Task directions: Below is some data. Retype exactly the lines starting at the one with "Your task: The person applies" and ending at the one with "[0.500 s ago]".

Entries shown:

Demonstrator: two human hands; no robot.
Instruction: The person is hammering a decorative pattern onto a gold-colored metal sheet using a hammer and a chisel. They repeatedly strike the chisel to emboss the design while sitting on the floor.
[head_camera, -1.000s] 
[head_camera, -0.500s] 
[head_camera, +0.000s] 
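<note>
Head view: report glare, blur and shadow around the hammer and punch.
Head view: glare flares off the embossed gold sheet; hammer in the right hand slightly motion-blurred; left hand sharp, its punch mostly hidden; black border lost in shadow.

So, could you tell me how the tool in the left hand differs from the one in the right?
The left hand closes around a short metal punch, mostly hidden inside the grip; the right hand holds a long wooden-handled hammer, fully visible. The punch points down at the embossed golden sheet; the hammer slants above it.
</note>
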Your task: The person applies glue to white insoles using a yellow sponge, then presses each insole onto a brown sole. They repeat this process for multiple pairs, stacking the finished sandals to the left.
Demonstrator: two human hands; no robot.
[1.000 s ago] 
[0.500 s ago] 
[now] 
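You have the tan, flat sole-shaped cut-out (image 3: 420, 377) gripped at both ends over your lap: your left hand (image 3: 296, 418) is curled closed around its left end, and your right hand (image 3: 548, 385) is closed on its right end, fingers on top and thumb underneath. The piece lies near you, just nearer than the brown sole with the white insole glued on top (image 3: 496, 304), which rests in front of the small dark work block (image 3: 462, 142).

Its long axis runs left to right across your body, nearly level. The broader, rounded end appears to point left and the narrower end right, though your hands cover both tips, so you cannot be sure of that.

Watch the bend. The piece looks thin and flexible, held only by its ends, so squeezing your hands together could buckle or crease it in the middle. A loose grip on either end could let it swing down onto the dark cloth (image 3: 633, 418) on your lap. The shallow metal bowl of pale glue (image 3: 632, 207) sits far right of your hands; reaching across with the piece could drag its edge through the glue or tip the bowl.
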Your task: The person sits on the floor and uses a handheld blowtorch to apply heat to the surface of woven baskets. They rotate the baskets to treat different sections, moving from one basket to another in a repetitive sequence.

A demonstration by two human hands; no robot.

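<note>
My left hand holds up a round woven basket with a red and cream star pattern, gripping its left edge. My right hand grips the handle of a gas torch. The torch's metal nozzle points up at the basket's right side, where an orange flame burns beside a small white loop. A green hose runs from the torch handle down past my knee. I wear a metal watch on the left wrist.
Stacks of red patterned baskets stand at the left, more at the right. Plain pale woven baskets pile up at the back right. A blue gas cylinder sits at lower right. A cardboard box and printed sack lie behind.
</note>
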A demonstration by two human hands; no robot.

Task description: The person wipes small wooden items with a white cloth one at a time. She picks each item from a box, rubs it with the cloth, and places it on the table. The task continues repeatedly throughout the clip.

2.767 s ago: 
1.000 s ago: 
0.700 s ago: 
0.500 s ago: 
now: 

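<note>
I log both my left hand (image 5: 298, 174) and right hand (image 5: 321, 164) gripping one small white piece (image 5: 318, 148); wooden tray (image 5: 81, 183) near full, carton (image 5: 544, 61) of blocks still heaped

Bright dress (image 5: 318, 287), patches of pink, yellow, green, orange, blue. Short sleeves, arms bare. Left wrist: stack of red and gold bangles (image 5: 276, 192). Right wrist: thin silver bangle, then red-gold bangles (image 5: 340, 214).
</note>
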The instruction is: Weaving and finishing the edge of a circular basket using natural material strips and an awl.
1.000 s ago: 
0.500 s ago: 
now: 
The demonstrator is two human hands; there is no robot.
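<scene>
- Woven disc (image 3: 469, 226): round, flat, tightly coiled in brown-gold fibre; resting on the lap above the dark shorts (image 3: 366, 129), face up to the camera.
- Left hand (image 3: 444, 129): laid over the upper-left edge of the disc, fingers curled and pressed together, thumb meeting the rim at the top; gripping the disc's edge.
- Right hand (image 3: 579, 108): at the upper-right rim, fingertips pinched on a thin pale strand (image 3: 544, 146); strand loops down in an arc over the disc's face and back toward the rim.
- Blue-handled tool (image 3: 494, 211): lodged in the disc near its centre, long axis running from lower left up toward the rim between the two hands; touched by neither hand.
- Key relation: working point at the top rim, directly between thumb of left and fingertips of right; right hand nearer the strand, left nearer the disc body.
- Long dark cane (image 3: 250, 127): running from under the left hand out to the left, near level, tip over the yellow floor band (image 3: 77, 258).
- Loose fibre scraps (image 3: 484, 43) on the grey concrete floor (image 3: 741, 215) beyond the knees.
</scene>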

Expected output:
Your task: The person applies glue to white insoles using a yellow sponge, then presses each insole onto a brown sole. They repeat this process for multiple pairs, stacking the finished sandals to the left.
Demonstrator: two human hands; no robot.
[1.000 s ago] 
[0.500 s ago] 

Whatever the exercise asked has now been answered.